Task requirements: Reproduce every record exactly as written.

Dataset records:
____

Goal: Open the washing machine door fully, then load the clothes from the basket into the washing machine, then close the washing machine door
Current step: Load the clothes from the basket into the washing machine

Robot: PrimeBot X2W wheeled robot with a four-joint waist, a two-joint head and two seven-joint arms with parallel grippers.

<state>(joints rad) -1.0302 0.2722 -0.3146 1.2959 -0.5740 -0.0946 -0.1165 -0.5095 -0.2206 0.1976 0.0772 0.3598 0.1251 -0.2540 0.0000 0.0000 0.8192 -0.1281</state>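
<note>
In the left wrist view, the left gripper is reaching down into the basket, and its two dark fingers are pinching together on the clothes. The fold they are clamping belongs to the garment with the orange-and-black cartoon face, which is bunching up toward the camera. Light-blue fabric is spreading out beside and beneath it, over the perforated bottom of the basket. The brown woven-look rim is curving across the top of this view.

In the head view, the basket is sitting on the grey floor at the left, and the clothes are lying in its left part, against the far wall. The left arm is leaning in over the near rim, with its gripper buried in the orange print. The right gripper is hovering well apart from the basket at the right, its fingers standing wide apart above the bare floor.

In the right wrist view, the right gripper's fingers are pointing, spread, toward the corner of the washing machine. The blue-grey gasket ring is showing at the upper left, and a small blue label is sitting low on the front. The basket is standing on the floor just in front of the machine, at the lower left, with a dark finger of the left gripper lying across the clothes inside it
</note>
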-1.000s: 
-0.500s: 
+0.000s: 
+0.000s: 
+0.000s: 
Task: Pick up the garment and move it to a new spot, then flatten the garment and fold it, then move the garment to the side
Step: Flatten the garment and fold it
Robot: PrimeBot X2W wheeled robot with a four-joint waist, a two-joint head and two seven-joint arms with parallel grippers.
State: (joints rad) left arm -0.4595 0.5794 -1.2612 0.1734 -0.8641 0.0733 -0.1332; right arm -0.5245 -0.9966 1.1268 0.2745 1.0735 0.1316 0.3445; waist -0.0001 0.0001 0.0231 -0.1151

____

Answer to this task:
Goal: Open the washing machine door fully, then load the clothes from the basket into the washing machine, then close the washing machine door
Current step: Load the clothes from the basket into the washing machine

Robot: PrimeBot X2W wheeled robot with a four-joint waist, a two-joint head and two seven-joint arms with parallel grippers.

<state>(joints rad) -1.0302 0.2722 -0.3146 1.2959 -0.5740 -0.0946 -0.1165 -0.5095 -0.2206 0.1976 0.0772 0.3598 0.1251 -0.2540 0.0000 0.0000 0.8192 -0.1281</state>
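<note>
In the left wrist view, the left gripper is reaching down into the basket, and its two dark fingers are pinching together on the clothes. The fold they are clamping belongs to the garment with the orange-and-black cartoon face, which is bunching up toward the camera. Light-blue fabric is spreading out beside and beneath it, over the perforated bottom of the basket. The brown woven-look rim is curving across the top of this view.

In the head view, the basket is sitting on the grey floor at the left, and the clothes are lying in its left part, against the far wall. The left arm is leaning in over the near rim, with its gripper buried in the orange print. The right gripper is hovering well apart from the basket at the right, its fingers standing wide apart above the bare floor.

In the right wrist view, the right gripper's fingers are pointing, spread, toward the corner of the washing machine. The blue-grey gasket ring is showing at the upper left, and a small blue label is sitting low on the front. The basket is standing on the floor just in front of the machine, at the lower left, with a dark finger of the left gripper lying across the clothes inside it
</note>
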-1.000s: 
-0.500s: 
+0.000s: 
+0.000s: 
+0.000s: 
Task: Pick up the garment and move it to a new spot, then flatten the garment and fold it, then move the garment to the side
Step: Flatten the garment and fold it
Robot: PrimeBot X2W wheeled robot with a four-joint waist, a two-joint head and two seven-joint arms with parallel grippers.
State: (joints rad) left arm -0.4595 0.5794 -1.2612 0.1734 -0.8641 0.0733 -0.1332; right arm -0.5245 -0.9966 1.1268 0.2745 1.0735 0.1316 0.3445; waist -0.0001 0.0001 0.0231 -0.1151

This answer has now been given in full.